-- Directions for this task --
Report the number of lines in these entries that contain "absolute". Write only the number.
START Exercise materials
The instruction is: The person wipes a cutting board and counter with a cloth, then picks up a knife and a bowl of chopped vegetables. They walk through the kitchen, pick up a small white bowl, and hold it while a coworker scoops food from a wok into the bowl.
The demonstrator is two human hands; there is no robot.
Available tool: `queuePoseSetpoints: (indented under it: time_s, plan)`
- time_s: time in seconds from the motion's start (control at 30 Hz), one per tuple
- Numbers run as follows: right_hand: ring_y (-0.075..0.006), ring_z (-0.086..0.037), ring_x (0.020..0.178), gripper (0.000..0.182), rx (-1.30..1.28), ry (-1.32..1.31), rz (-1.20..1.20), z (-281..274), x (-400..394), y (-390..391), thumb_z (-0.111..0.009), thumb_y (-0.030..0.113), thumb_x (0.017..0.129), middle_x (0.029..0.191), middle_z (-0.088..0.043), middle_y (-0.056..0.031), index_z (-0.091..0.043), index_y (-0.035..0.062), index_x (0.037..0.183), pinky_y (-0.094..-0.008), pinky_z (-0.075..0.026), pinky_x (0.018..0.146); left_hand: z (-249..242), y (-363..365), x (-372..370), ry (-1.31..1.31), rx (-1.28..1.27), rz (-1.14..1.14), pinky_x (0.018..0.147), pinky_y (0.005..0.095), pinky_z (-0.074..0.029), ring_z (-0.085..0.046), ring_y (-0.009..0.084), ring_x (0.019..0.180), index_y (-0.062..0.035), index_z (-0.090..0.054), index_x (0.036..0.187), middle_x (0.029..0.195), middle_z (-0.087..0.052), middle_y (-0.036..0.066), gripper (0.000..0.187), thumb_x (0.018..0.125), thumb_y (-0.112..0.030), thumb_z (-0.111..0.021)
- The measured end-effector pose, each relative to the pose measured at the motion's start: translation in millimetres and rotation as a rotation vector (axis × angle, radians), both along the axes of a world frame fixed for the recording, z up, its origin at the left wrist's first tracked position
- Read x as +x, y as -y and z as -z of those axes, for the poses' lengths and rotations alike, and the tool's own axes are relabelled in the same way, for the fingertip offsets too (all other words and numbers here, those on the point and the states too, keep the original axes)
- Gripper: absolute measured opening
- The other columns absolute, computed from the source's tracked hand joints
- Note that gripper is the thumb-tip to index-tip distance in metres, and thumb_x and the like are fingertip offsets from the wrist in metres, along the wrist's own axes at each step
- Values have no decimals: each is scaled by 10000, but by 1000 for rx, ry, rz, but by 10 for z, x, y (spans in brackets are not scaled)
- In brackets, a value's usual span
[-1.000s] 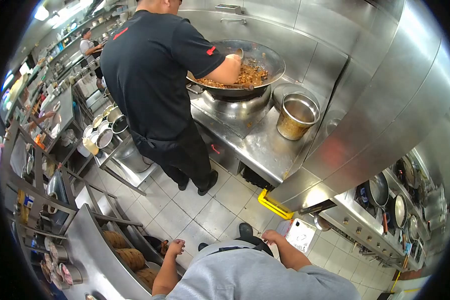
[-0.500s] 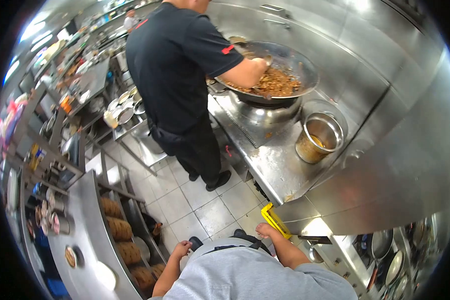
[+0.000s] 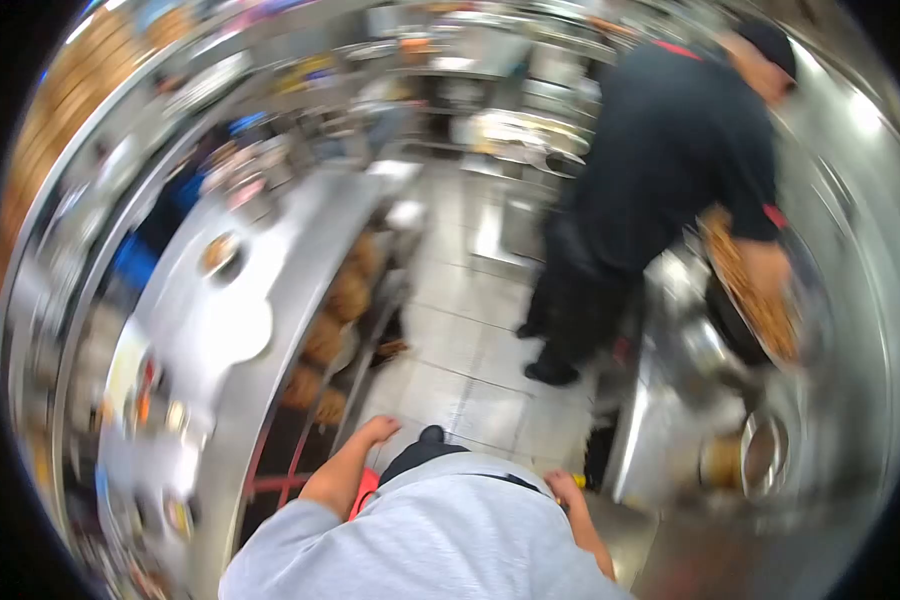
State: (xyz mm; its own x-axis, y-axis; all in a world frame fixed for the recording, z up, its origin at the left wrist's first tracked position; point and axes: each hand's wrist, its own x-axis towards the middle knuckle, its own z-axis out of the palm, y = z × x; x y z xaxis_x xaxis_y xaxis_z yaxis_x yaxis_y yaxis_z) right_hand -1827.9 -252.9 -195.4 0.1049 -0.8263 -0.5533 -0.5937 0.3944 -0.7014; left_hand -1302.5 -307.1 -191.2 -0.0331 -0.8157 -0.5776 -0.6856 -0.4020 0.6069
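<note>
My left hand (image 3: 379,430) hangs beside my body at the lower middle, near the end of the steel counter on the left. Its fingers are curled, and blur hides whether anything is in them. On my other side, my right hand (image 3: 566,486) hangs low near the edge of the stove counter, close to a small yellow piece (image 3: 580,481). Its fingers are smeared too. Neither hand visibly touches a dish or tool.
A co-worker in black (image 3: 670,150) leans over a large wok of brown food (image 3: 745,285) at the right. A metal pot (image 3: 764,452) stands nearer me. The left steel counter (image 3: 315,215) holds a white plate (image 3: 240,330) and a small bowl (image 3: 220,256). Tiled floor (image 3: 450,310) runs between.
The view has swung left, so the co-worker, wok and pot now appear farther right and the left counter shows more fully. Both my hands remain low beside my body.
</note>
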Motion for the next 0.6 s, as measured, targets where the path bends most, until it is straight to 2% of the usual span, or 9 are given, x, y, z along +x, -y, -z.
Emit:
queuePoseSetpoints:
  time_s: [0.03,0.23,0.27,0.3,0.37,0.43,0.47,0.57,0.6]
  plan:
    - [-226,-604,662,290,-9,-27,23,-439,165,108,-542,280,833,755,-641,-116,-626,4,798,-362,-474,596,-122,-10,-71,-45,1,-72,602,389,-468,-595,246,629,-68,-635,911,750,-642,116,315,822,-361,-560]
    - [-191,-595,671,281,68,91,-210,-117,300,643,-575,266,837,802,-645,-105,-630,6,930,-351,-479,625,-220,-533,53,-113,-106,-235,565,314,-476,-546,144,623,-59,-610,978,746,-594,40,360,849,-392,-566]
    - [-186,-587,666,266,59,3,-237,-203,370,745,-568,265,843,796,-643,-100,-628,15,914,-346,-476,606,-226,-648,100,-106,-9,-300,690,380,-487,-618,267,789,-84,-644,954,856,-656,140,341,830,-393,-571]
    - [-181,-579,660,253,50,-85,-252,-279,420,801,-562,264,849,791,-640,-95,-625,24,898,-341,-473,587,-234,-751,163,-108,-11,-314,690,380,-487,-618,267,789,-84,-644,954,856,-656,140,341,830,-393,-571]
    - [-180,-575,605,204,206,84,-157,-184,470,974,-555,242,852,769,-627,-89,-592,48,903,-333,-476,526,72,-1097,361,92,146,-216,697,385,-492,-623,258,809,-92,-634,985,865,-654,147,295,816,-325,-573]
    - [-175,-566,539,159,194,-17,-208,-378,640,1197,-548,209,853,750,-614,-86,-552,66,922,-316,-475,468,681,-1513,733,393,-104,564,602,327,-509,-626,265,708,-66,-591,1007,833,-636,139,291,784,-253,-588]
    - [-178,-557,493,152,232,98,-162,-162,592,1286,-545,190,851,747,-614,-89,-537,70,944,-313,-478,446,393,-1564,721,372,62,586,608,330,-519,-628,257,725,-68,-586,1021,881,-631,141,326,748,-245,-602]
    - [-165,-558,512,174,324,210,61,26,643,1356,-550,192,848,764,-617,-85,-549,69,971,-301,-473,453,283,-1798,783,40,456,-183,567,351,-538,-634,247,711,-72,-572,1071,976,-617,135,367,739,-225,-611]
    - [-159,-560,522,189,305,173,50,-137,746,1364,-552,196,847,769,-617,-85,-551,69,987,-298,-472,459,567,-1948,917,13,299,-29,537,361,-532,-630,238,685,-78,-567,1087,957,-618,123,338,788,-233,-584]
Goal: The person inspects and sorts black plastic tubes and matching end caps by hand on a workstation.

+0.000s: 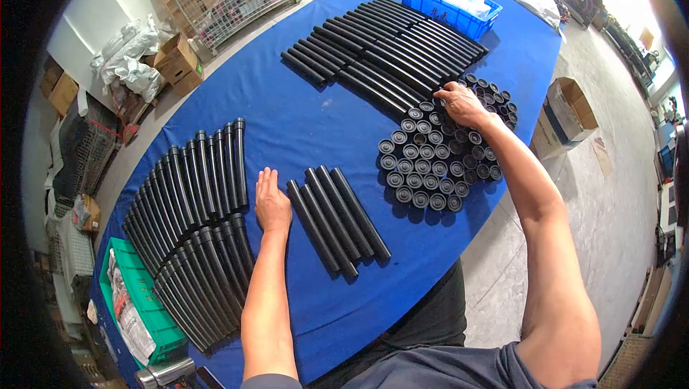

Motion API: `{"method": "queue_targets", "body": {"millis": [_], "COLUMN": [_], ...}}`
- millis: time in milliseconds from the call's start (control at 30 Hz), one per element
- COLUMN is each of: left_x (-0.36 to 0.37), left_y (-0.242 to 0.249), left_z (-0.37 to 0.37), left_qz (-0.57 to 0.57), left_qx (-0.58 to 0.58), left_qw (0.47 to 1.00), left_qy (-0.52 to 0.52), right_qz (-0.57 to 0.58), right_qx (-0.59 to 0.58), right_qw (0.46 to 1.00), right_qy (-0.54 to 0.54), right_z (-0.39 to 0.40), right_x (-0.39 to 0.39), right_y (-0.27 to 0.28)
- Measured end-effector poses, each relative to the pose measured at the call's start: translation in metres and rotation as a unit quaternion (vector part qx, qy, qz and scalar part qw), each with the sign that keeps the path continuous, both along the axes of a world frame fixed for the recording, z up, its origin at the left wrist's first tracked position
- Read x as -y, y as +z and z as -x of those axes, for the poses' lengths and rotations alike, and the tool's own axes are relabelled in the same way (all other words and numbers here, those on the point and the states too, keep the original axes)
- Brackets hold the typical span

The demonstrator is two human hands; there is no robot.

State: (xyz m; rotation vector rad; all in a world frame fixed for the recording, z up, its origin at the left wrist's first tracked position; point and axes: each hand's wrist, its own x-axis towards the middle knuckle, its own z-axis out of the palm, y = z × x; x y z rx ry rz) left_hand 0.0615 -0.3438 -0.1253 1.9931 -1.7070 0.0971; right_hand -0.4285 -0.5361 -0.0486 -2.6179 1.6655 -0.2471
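Observation:
My left hand (273, 204) lies on the blue cloth with fingers stretched out, holding nothing. It is between capped black tubes (188, 181) on the left and a small group of loose black tubes (337, 218) on the right. My right hand (465, 105) reaches over a cluster of round black caps (426, 151), at its border with the far rows of black tubes (387, 48). Its fingers are bent down and closed among the caps; what they pinch, if anything, is hidden.
A blue crate (459, 8) with clear plastic stands at the table's far end. A green crate (140, 310) sits at the near left, beside a metallic object (166, 372). On the floor to the right is an open cardboard box (567, 116). Blue cloth (316, 116) covers the table.

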Motion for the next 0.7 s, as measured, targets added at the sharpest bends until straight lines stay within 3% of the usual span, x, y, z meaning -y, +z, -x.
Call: {"method": "queue_targets", "body": {"millis": [300,400,500,533,567,633,700], "left_x": [0.001,-0.002,-0.002,-0.001,-0.001,-0.001,-0.001], "left_y": [-0.001,0.001,0.002,0.001,0.000,0.000,0.002], "left_z": [-0.001,0.000,0.001,0.000,0.000,0.000,0.002], "left_qz": [0.004,0.006,0.003,0.004,0.005,0.004,0.002], "left_qx": [-0.002,-0.007,-0.006,-0.003,0.000,0.000,-0.008], "left_qw": [1.000,1.000,1.000,1.000,1.000,1.000,1.000], "left_qy": [-0.001,-0.006,-0.004,-0.004,-0.004,-0.002,0.004], "right_qz": [-0.030,0.033,0.041,0.068,-0.001,-0.178,-0.238], "right_qx": [0.006,0.036,0.156,0.282,0.358,0.604,0.625], "right_qw": [0.999,0.997,0.986,0.955,0.922,0.747,0.701], "right_qy": [0.022,0.067,-0.043,-0.066,-0.146,-0.213,-0.247], "right_z": [0.004,0.010,0.005,0.004,0.005,-0.013,-0.022], "right_x": [0.000,0.002,0.009,0.018,0.029,0.017,0.019], "right_y": [0.008,0.002,0.013,0.009,0.009,0.029,0.037]}}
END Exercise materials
-- Task response --
2